Review: The character of Fink is different than the rest in a sense that he stands as a character who is a self-absorbed, ingenious writer who was initially unwilling to give up on his egoistic principles yet checks in to a frayed hotel eventually for his assignment and fights his conscience.
John Turturro, who won the Cannes award for best actor that year, is magnificent in the film, but so are Goodman, Mahoney, and Davis; also Jon Polito, who plays Jack Lipnick's character perfectly; David Warrilow, who plays Barton's New York agent Steve Buscemi, and David Warrilow, who plays the Earle's peculiar bellboy.
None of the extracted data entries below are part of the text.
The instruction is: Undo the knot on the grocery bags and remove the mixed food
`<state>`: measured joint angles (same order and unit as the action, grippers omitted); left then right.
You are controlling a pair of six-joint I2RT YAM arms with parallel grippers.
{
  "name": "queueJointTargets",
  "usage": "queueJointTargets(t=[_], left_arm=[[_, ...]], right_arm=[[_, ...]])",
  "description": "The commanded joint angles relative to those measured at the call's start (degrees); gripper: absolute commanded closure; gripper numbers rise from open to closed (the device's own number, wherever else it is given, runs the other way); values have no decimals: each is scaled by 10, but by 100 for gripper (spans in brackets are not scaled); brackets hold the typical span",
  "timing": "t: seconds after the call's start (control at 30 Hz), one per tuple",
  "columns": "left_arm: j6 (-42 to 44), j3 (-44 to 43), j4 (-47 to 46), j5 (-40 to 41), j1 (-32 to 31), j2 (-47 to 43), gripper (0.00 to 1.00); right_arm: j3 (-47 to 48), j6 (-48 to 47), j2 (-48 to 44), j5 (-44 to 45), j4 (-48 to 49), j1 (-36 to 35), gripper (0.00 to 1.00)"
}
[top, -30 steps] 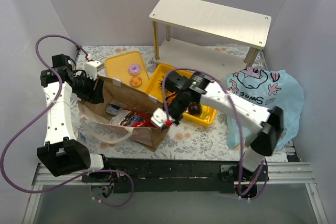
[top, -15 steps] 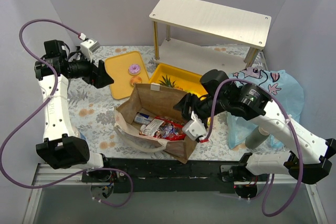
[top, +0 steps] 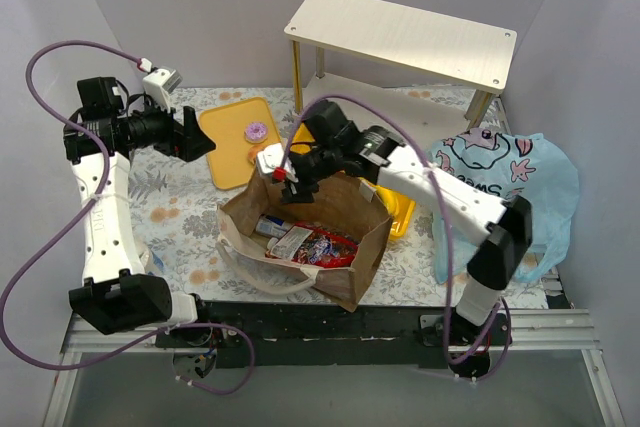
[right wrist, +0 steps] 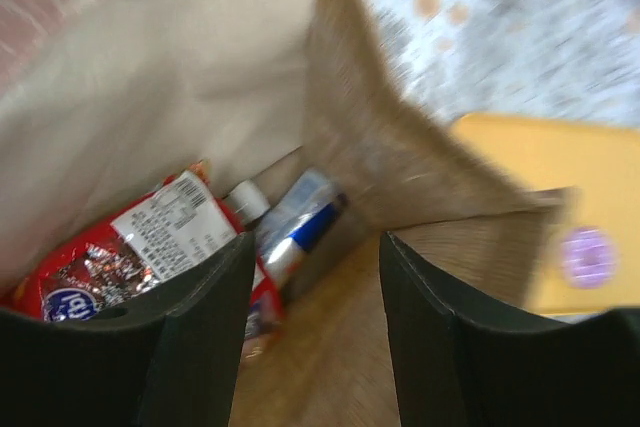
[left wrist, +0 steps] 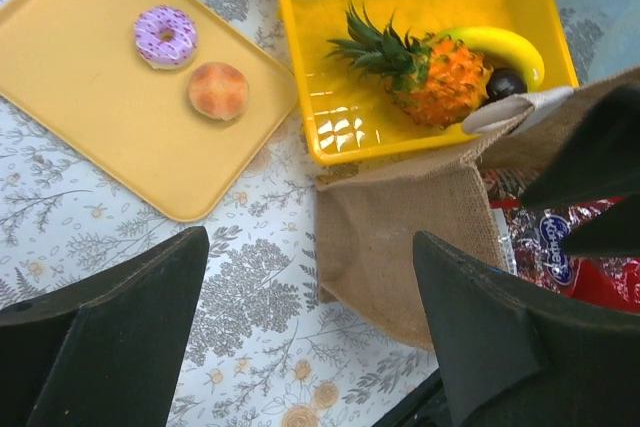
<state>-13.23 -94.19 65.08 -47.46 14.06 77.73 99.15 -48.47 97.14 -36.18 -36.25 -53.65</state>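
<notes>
The brown paper bag (top: 352, 265) stands open at the table's middle. A red cookie packet (top: 322, 245) and a small can (top: 271, 225) lie inside it. My right gripper (top: 285, 171) hovers open over the bag's back rim, and its blurred view looks down on the packet (right wrist: 110, 252), can (right wrist: 300, 225) and a white-capped bottle (right wrist: 245, 201). My left gripper (top: 197, 137) is open and empty, raised left of the bag (left wrist: 400, 237). Behind the bag, a pineapple (left wrist: 432, 71), banana (left wrist: 500, 44) and dark fruit (left wrist: 505, 82) lie in a yellow bin (left wrist: 300, 67). The light-blue plastic bag (top: 520, 182) sits crumpled at the right.
A flat yellow tray (top: 225, 142) at the back left holds a pink-iced doughnut (left wrist: 166, 35) and a pale one (left wrist: 218, 90). A cream two-level shelf (top: 400, 37) stands at the back. Purple cables loop beside both arms.
Both grippers have let go of the paper bag and opened. The bag has slid right. The left gripper rose back-left, and the right swung from the bag's front edge to its back rim.
</notes>
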Motion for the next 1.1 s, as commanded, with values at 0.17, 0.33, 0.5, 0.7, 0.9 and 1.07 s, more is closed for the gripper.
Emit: queueJointTargets(t=[0.17,0.33,0.5,0.7,0.9,1.07], left_arm=[[-30,42,-42,-1,0,-51,16],[-37,56,-51,-7,0,-53,16],[-48,61,-61,-24,-1,-51,16],[-52,57,-68,-25,-3,-44,15],[-35,64,-77,-32,-4,-36,15],[-47,67,-102,-68,-6,-22,14]], right_arm=[[-67,-11,33,-21,-110,-20,27],[-102,12,80,-64,-152,-21,1],[-149,111,117,9,-45,-39,1],[-122,108,143,81,-14,-67,56],[-57,43,90,75,-93,-46,99],[-12,-26,24,-16,-153,0,99]])
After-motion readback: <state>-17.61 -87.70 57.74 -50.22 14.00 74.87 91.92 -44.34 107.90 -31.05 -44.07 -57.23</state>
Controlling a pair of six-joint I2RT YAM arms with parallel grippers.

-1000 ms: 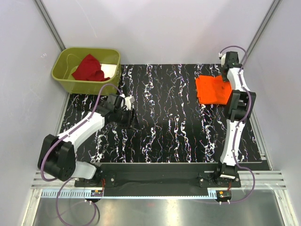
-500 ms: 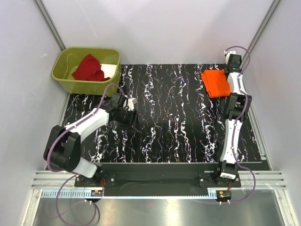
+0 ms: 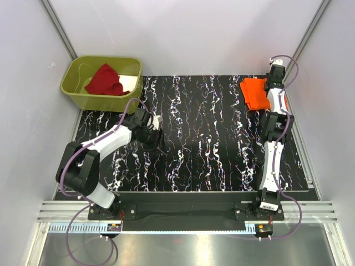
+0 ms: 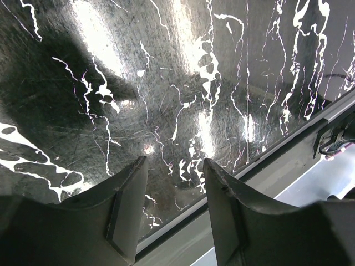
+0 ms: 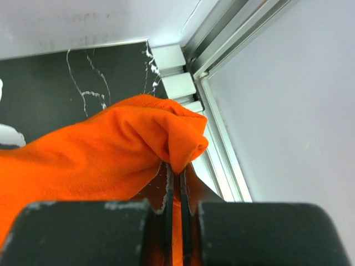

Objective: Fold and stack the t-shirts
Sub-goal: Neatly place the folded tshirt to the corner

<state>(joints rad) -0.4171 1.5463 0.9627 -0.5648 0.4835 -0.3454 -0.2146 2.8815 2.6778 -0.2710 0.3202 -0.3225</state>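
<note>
Our clamped right gripper (image 5: 175, 185) pinches between its fingers (image 5: 168, 216) a bunched edge of the limp, light bright-orange cloth t-shirt (image 5: 94, 155); left gripper (image 4: 173, 183), parted, holds nothing.

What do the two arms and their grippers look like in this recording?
The left arm and right arm have white link shells, black joints and looping purple cables. The left gripper has dark, wedge-shaped fingers.

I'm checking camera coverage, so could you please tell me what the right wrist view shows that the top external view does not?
Only right wrist: the right gripper shut on a fold of the orange shirt. Only top external: the dark red shirt in the olive bin, and the left gripper. Both: the orange shirt and the black table.
</note>
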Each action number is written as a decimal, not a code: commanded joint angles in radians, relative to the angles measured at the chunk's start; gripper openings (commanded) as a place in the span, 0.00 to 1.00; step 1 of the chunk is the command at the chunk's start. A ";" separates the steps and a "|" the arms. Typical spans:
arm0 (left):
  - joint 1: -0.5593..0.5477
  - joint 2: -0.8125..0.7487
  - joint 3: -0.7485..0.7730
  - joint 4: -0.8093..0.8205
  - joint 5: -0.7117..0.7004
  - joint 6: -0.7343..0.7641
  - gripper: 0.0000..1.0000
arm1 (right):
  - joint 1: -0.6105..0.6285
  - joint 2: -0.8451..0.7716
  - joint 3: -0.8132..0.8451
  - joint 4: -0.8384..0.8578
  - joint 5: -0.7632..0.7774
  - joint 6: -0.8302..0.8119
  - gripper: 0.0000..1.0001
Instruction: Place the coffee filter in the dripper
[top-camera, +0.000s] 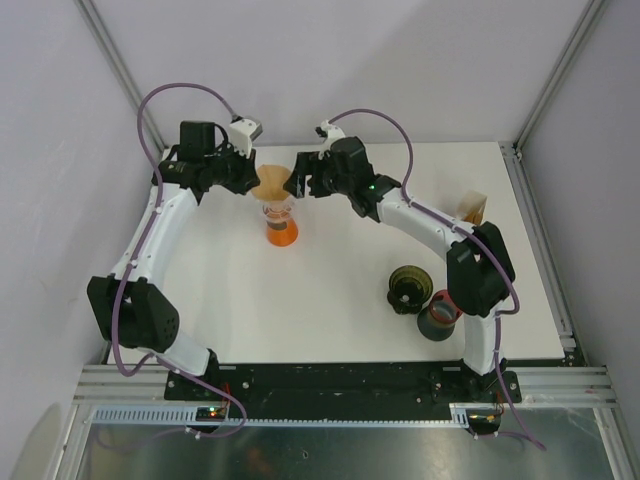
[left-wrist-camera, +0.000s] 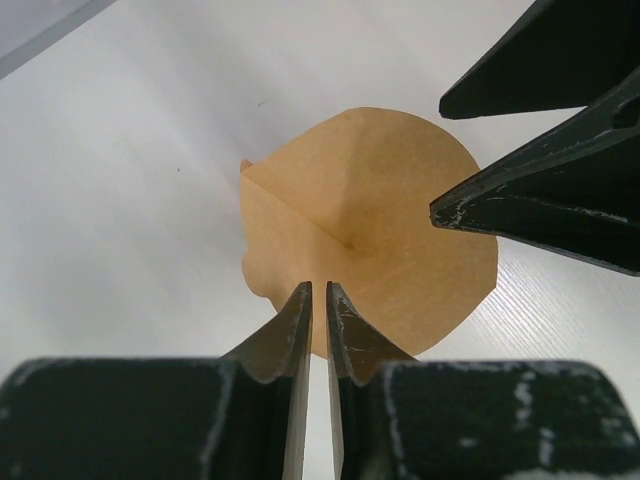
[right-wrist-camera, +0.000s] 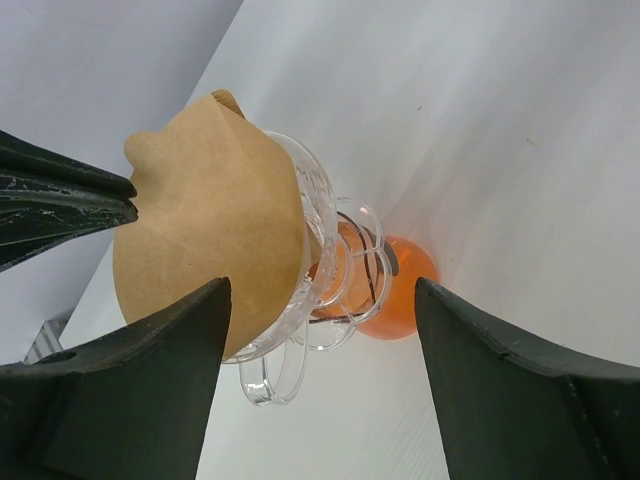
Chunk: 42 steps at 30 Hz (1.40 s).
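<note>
The brown paper coffee filter (top-camera: 272, 182) sits as an open cone in the clear glass dripper (right-wrist-camera: 318, 215), which stands on an orange server (top-camera: 281, 232) at the back middle of the table. My left gripper (top-camera: 250, 181) is on the filter's left side, jaws almost together on its rim (left-wrist-camera: 319, 292). The filter (left-wrist-camera: 380, 230) fills the left wrist view. My right gripper (top-camera: 301, 181) is open on the filter's right side; its fingers (right-wrist-camera: 322, 290) stand wide apart on either side of the dripper and touch nothing. The filter (right-wrist-camera: 210, 240) leans out over the dripper's rim.
A dark round dripper-like piece (top-camera: 408, 288) and a dark cup with a red rim (top-camera: 438, 315) stand at the front right by the right arm. A tan object (top-camera: 474, 208) stands near the right edge. The white table (top-camera: 300, 300) is walled at the back and sides.
</note>
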 joint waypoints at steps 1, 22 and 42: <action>0.006 -0.030 0.027 0.015 0.011 0.010 0.15 | 0.004 -0.078 0.060 -0.014 0.014 -0.040 0.79; 0.004 -0.135 0.050 0.013 0.041 0.033 0.68 | -0.217 -0.514 -0.193 -0.079 -0.152 -0.077 0.99; -0.014 -0.237 -0.081 0.014 0.099 0.060 0.77 | -0.282 -0.903 -0.342 -0.829 0.168 -0.703 0.99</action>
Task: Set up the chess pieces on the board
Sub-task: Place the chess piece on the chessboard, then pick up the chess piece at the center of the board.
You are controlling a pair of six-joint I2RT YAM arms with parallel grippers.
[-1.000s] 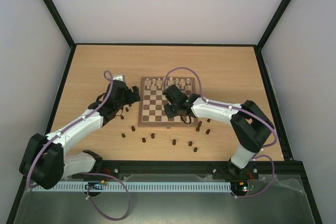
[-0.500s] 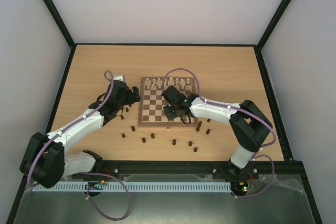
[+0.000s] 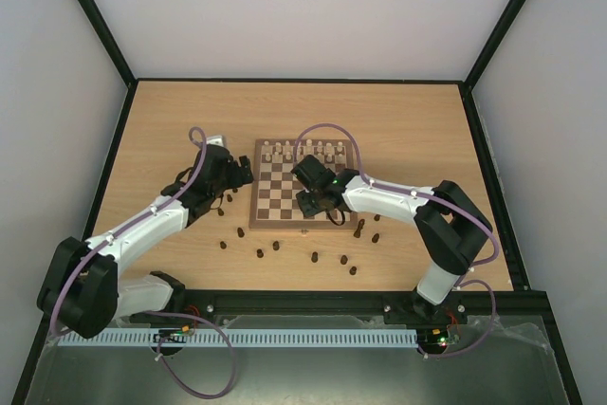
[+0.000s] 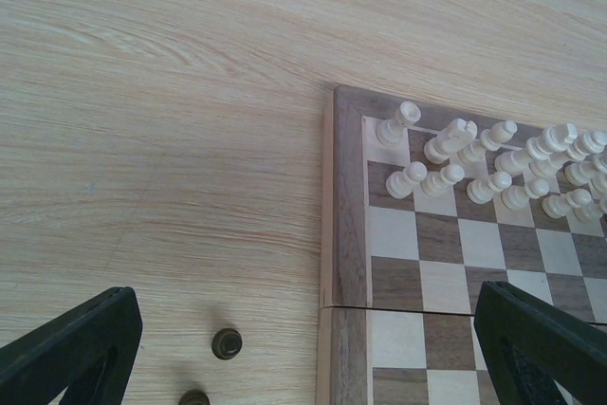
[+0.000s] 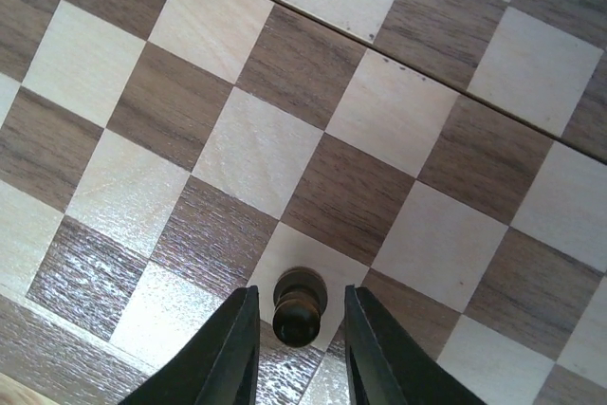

Everybody in the cast deserves special mention.
The movie has all the quintessential traits of Coen brothers. The film is a dark comedy of lurid essence that captures imagination in a queer manner. Every aspect of the film goes perfectly, starting from production design to outstanding cinematography.
Barton Fink" is the winner of a record three prizes at the Cannes Film Festival that year, and is definitely one of the most captivating movies of the year. This film defies genre in every way, however, according to some critics the movie can be best described as a self-portrait work by the Coenn brothers, a whacky film noir that expresses the directors' own separation from Hollywood.